[Problem]
In the listing, find every line that has the string "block" and copy it.

[Source data]
######
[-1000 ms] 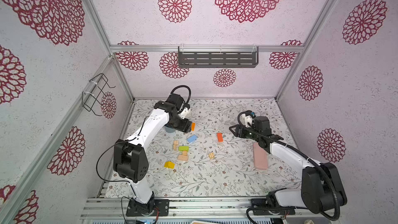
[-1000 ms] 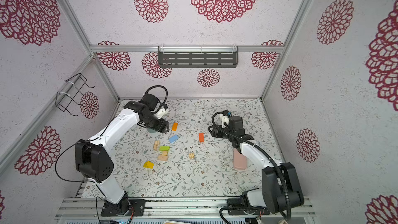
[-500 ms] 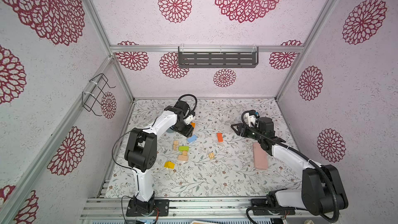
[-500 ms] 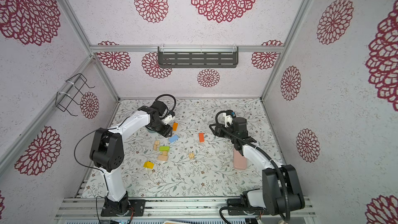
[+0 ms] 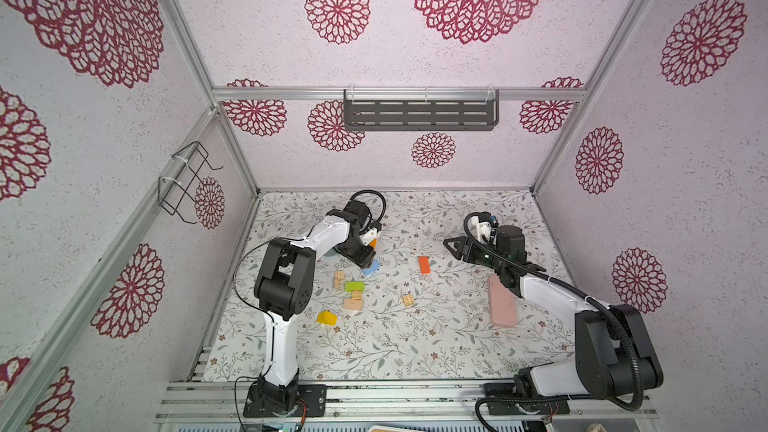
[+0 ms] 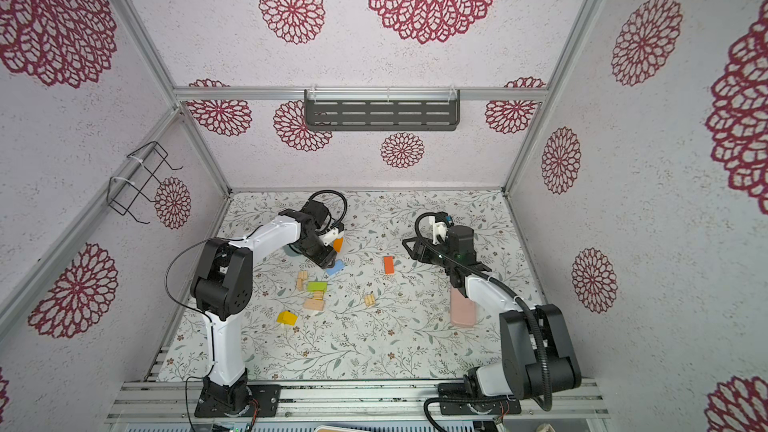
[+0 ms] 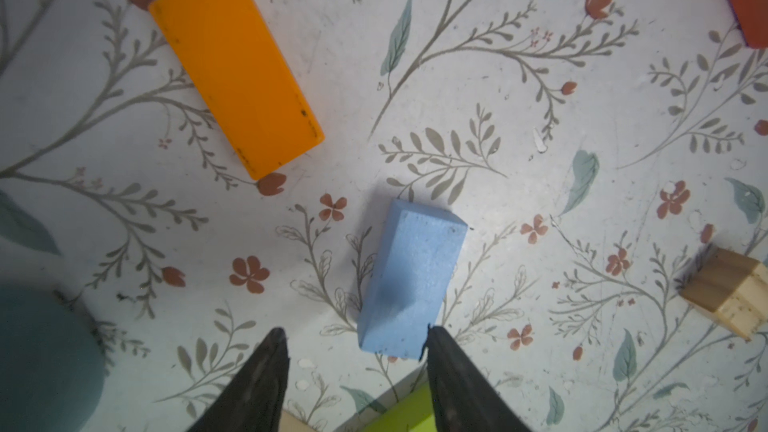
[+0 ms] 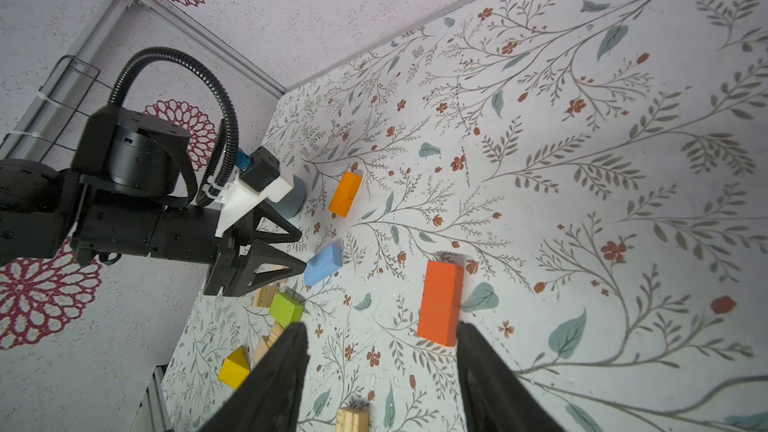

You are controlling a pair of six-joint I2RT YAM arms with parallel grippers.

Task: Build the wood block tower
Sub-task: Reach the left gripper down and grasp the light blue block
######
[Task answer]
Task: Build the wood block tower
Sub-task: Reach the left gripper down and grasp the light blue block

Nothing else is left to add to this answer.